Bin ich verrückt? Hat der Scheiß was mit Kontrolle abgeben zu tun? Oder ist das einfach eine eigentlich ganz natürliche, instinktive Angst, weil Fliegen, sorry not sorry, wirklich eine wilde Sache ist und ursprünglich mal nur den Flugsauriern vorbehalten war?

Die Eine-Million-Euro-Alternative

Auch nicht gerade hilfreich war folgende gruselige Nachricht, die beim Googeln zu mir durchdrang: durch den Klimawandel entstehen aktuell über dem Atlantik und auch sonst über den Ozeanen vermehrt sogenannte „Windscherungen“, die verstärkt für Turbulenzen sorgen und auch mal das ein oder andere Flugzeug am landen hindern, weil sie dann doch zu gefährlich werden können.

Großartig. Danke für nichts. Ich bin kurz davor, die tausend Euro tausend Euro sein zu lassen und zuhause zu bleiben. Habe bereits Reiserouten ohne Flugzeug auf die Kanaren erkundet.

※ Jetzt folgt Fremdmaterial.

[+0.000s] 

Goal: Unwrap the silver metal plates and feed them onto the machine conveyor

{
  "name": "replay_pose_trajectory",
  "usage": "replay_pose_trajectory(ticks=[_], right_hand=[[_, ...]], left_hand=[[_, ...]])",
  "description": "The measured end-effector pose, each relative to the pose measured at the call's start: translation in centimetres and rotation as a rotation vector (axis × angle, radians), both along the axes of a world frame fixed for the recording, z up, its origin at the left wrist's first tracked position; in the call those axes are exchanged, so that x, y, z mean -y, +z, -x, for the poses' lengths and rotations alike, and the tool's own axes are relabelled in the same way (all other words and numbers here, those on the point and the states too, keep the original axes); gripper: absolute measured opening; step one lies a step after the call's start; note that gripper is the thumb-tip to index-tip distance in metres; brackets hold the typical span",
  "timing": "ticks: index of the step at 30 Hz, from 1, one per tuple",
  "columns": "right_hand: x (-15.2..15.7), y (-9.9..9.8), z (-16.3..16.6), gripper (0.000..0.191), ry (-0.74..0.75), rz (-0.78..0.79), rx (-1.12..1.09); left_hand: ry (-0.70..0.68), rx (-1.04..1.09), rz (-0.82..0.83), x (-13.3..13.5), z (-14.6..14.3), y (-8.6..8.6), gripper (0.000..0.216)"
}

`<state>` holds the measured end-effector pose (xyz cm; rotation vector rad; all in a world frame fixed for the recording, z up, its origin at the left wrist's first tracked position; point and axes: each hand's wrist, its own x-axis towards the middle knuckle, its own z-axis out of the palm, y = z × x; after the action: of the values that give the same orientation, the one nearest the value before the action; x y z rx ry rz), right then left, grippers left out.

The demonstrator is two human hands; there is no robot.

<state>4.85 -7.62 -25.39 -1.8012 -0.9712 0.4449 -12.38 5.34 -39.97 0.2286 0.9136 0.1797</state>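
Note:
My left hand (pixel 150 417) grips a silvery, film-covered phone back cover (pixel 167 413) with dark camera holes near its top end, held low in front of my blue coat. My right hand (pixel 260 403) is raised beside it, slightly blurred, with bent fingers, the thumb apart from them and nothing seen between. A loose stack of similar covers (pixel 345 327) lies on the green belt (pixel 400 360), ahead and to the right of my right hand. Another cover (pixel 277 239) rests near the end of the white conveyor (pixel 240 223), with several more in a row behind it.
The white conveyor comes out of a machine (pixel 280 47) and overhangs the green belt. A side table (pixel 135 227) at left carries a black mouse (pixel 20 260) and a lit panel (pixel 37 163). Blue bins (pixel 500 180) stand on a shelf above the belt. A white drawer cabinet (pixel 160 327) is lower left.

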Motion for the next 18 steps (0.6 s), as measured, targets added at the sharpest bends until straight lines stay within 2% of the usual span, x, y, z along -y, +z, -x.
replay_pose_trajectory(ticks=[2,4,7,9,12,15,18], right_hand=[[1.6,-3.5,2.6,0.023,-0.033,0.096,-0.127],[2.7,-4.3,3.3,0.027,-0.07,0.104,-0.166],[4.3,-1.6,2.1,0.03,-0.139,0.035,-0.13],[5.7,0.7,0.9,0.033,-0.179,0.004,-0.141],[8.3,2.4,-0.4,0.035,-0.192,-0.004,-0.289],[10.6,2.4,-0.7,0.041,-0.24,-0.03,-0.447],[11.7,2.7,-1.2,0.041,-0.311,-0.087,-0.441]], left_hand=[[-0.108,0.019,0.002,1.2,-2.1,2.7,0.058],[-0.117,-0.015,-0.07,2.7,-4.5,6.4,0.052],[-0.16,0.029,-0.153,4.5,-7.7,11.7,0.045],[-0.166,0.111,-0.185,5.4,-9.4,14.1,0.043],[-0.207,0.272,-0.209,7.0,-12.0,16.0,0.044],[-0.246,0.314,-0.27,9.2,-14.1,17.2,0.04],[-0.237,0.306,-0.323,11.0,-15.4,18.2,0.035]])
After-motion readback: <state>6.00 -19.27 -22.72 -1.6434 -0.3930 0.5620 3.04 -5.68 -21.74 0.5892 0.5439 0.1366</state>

Diese Inseln sind aber so weit weg, dass das eine Million Euro kosten und drei Wochen in Anspruch nehmen würde, davon insgesamt zwei ganze Tage lang auf hoher See, welche ja von diesen heftigen Winden auch nicht gerade verschont sein wird.

Flughilfe bitte

Liebe Rolling Stone LeserInnengemeinde.

die Statistik sagt, Ihr seid mir zu zwei Dritteln überlegen, habt keine Angst vorm Fliegen und lebt eure Freiheit aus, bis der Erdball glüht.

Hiermit die Frage an euch: Wie macht Ihr das? Woran denkt Ihr, während ich auf dem Sitz neben euch meine Finger um die Armlehne kralle und vor meinem inneren Auge ein Horrorfilm samt Dolby Surroundsound abläuft?

Seid ihr alle PhysikstudentInnen? Techniknerds? Liebt ihr am Ende Statistik oder seid ihr einfach gläubig?

Wie macht Ihr das, dass Ihr einfach lässig in ein Flugzeug steigt, dann vier Stunden pennt oder einen Podcast hört und dann lässig wieder aussteigt ohne eine chemische Todeserfahrung durch euren Körper fluten zu lassen? Hattet ihr mal Flugangst, und die ist jetzt weg? Hattet ihr mal keine, und jetzt ist sie da?

Bitte, ich brauche wirklich alle Tipps, alle Geschichten, die es darüber gibt!

Denn, es kann einfach nicht sein, dass ich schon wieder nicht auf die Kanaren fliege aus purer Angst.